#### WHAT THE TASK ASKS
Give back exactly the stretch of data below from the line holding "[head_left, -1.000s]" through the line holding "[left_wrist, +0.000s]", both ends included, and leave the remaining lines out.

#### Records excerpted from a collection
....

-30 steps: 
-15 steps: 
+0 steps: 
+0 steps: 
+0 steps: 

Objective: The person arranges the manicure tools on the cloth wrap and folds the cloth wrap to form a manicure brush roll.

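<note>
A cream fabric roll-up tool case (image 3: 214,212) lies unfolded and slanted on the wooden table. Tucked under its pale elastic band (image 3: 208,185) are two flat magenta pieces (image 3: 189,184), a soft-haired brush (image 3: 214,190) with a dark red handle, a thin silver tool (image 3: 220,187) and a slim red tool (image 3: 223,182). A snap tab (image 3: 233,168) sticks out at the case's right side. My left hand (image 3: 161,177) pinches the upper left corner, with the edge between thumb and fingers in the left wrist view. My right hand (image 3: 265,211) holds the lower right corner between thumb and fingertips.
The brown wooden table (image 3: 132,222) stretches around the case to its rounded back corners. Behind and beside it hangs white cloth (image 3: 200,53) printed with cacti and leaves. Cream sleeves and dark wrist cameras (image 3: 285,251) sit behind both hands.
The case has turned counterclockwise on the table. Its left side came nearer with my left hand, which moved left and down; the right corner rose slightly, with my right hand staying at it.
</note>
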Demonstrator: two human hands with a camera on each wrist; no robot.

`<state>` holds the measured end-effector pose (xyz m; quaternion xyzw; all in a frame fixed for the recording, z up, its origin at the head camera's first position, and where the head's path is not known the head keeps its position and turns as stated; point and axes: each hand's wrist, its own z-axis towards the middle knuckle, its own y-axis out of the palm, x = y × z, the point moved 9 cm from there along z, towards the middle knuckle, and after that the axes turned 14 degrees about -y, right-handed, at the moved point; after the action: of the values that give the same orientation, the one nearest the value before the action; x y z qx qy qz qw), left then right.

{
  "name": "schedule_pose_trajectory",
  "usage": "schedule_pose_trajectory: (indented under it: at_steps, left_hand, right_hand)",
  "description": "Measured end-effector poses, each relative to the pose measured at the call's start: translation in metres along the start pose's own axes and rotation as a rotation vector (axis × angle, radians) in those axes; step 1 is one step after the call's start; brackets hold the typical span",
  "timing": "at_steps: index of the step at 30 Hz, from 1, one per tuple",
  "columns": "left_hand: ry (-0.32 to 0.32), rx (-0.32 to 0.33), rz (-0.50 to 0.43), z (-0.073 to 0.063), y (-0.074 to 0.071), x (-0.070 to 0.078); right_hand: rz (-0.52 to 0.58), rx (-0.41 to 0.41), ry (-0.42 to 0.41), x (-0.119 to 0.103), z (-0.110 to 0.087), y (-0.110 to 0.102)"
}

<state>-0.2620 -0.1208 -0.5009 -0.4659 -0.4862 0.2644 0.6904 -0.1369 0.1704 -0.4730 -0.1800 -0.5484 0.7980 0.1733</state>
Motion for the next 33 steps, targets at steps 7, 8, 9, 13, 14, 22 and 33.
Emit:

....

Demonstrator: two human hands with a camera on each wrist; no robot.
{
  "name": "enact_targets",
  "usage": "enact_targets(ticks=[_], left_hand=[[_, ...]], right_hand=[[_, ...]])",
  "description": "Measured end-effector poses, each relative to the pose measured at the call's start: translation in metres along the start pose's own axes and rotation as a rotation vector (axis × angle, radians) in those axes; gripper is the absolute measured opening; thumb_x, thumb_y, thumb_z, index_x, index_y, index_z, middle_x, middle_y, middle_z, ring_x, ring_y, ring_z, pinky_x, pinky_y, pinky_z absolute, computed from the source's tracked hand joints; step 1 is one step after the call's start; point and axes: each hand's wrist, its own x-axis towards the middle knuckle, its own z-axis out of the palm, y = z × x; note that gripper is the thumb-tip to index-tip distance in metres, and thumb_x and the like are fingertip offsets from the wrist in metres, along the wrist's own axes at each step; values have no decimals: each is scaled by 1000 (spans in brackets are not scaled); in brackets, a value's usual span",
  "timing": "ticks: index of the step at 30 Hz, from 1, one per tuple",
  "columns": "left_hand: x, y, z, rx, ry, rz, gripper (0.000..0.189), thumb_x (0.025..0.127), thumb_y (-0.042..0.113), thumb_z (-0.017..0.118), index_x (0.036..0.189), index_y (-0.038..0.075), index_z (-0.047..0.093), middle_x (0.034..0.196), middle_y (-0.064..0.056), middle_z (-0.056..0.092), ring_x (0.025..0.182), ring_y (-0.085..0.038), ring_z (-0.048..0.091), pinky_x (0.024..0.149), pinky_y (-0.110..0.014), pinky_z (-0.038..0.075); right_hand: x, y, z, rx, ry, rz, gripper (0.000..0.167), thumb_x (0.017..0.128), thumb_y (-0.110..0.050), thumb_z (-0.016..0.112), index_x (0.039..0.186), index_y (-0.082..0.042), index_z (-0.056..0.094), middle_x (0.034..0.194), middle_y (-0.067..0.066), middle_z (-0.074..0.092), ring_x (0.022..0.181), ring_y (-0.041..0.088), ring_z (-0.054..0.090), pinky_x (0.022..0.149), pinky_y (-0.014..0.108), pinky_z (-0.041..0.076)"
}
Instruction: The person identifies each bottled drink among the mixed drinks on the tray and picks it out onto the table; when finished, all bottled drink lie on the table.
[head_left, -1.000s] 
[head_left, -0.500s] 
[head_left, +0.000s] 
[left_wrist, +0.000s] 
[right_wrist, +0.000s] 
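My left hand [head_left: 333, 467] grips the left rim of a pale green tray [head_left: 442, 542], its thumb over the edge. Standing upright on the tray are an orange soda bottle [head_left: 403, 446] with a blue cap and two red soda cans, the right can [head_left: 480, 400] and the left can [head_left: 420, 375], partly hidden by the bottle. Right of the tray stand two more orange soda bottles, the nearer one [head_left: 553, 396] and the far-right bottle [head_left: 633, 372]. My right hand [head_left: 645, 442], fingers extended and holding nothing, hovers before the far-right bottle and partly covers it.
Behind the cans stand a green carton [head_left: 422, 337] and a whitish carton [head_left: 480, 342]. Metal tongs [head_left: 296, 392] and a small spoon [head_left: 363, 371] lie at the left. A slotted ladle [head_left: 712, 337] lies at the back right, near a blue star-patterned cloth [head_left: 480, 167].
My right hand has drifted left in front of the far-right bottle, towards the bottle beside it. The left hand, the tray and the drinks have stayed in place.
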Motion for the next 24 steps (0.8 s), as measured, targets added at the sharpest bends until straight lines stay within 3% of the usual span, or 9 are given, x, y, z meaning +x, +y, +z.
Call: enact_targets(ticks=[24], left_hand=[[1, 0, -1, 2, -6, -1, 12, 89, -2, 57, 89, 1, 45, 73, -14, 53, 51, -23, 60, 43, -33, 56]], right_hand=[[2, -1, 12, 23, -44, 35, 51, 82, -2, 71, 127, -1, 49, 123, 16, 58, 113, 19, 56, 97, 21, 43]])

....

#### TASK RESPONSE
[head_left, -1.000s] 
[head_left, -0.500s] 
[head_left, +0.000s] 
[left_wrist, +0.000s] 

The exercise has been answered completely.